(Stored data entries)
______
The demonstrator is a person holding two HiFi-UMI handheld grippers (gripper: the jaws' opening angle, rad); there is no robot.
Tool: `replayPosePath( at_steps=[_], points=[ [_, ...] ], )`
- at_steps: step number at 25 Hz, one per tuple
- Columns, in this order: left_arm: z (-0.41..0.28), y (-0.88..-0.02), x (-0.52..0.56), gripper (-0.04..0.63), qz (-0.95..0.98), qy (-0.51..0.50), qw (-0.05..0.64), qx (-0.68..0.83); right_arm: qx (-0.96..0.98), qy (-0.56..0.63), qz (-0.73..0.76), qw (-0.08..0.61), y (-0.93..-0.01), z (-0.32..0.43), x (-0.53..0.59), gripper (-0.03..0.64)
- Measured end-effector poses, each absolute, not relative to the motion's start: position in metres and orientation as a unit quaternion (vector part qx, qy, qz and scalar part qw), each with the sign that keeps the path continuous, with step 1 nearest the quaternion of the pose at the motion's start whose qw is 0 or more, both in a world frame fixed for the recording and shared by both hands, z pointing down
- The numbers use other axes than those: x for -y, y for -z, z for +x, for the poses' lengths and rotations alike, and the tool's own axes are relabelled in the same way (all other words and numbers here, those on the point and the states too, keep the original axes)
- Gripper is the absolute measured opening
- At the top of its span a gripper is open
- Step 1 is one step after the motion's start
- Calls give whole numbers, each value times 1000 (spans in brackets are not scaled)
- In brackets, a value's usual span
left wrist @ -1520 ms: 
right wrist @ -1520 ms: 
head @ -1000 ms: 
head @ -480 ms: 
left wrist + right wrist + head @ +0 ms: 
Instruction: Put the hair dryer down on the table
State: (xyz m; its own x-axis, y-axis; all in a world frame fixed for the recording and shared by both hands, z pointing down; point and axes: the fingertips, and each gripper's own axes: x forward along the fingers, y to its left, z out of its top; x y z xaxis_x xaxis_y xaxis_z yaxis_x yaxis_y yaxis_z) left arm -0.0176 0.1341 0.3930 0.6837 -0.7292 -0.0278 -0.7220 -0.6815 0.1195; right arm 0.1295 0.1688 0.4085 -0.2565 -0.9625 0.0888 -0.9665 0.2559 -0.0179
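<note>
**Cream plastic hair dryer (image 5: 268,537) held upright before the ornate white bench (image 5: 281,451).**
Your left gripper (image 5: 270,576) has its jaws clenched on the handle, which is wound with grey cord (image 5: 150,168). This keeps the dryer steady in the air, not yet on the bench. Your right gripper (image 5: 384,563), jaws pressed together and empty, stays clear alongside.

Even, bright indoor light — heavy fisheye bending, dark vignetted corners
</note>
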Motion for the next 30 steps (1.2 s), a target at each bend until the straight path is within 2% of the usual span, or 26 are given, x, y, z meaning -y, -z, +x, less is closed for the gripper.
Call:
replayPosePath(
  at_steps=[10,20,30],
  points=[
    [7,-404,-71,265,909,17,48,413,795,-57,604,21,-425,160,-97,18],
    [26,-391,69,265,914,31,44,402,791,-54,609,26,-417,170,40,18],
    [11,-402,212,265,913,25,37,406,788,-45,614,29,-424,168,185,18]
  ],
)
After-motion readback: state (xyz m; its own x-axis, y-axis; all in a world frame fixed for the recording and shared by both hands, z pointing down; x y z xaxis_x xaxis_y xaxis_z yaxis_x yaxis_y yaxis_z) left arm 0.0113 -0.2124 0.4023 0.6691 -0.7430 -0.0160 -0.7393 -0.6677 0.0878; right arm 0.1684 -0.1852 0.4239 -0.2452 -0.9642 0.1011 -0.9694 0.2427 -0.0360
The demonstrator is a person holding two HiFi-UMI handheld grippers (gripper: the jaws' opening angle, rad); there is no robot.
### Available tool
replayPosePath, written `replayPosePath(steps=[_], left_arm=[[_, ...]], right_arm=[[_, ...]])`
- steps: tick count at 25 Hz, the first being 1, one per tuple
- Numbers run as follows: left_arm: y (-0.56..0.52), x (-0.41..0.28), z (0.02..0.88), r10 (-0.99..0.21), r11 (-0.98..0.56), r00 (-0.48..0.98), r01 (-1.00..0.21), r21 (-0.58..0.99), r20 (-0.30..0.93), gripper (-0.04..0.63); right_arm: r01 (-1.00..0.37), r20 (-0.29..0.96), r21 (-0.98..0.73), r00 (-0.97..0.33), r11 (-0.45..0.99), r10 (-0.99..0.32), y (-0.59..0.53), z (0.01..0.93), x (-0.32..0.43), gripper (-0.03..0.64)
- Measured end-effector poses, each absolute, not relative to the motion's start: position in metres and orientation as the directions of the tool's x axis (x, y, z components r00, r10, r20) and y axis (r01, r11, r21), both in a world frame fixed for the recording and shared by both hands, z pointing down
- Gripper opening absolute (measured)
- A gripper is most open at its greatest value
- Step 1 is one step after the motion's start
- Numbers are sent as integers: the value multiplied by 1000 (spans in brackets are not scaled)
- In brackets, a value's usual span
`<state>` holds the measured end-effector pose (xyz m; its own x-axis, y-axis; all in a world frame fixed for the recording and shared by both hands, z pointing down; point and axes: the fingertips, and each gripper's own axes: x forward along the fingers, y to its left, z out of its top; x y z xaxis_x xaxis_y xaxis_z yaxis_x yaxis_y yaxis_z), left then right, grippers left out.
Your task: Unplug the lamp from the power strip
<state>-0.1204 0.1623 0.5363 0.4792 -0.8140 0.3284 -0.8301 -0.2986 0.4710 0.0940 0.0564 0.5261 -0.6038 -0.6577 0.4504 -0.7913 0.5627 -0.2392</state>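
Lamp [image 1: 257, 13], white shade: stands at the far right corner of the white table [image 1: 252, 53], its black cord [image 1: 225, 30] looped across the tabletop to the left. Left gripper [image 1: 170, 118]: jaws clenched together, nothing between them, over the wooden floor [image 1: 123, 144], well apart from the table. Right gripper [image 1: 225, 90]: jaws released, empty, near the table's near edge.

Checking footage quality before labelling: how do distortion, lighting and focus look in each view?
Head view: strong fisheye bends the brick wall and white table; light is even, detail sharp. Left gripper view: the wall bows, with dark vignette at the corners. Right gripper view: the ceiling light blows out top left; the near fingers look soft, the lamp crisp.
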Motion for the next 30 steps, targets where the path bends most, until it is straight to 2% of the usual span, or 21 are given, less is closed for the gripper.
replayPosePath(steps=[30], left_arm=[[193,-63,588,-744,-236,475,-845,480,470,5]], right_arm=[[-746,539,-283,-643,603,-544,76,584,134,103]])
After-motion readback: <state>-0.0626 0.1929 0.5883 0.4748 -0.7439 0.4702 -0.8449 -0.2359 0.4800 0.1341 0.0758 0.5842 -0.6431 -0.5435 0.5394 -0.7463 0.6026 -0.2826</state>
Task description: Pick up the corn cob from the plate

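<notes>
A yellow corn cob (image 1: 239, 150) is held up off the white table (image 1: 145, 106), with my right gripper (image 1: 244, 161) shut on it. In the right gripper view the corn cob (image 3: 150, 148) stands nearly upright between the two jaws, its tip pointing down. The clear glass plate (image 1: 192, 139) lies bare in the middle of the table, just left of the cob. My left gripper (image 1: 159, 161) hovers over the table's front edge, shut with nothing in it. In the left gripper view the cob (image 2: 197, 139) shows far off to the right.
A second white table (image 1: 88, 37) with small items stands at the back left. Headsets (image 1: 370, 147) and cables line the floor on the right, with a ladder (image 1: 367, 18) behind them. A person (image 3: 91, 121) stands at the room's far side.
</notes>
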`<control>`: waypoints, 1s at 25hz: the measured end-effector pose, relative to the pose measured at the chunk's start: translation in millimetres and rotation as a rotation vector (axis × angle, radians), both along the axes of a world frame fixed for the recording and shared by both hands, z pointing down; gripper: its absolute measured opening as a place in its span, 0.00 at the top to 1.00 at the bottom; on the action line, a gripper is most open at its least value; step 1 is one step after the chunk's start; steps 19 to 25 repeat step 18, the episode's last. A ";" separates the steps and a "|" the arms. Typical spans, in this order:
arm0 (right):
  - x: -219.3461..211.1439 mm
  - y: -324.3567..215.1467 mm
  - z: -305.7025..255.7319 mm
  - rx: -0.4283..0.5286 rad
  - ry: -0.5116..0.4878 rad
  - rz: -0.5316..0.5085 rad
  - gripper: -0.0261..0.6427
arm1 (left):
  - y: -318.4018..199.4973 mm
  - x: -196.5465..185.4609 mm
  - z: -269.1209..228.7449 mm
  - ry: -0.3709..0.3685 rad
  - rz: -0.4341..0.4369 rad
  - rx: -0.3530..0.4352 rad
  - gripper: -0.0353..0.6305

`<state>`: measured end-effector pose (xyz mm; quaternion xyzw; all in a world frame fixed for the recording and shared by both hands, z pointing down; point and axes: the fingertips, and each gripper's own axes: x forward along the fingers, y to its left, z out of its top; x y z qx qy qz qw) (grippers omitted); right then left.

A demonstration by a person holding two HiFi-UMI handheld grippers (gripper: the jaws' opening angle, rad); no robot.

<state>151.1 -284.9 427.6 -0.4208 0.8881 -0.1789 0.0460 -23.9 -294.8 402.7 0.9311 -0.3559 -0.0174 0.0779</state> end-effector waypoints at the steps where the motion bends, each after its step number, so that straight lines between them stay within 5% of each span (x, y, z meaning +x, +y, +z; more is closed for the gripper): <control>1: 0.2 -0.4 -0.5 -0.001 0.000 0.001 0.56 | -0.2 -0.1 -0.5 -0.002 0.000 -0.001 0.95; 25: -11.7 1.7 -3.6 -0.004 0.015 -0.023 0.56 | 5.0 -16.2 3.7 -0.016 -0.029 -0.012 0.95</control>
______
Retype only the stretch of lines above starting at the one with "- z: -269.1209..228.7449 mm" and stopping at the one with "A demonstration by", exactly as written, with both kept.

Output below ▸
  - z: -269.1209..228.7449 mm
  - ry: -0.3709..0.3685 rad
  - rz: -0.4341..0.4369 rad
  - rx: -0.3530..0.4352 rad
  - gripper: -0.0353..0.6305

`<state>`: measured end-effector pose (xyz mm; quaternion xyzw; all in a world frame fixed for the recording and shared by both hands, z pointing down; point and axes: the fingertips, and each gripper's own axes: x forward along the fingers, y to its left, z out of its top; x y z qx qy qz qw) (grippers omitted); right then left.

A demonstration by a person holding two HiFi-UMI handheld grippers (gripper: the jaws' opening angle, rad); no robot.

Work on this exercise is now finished.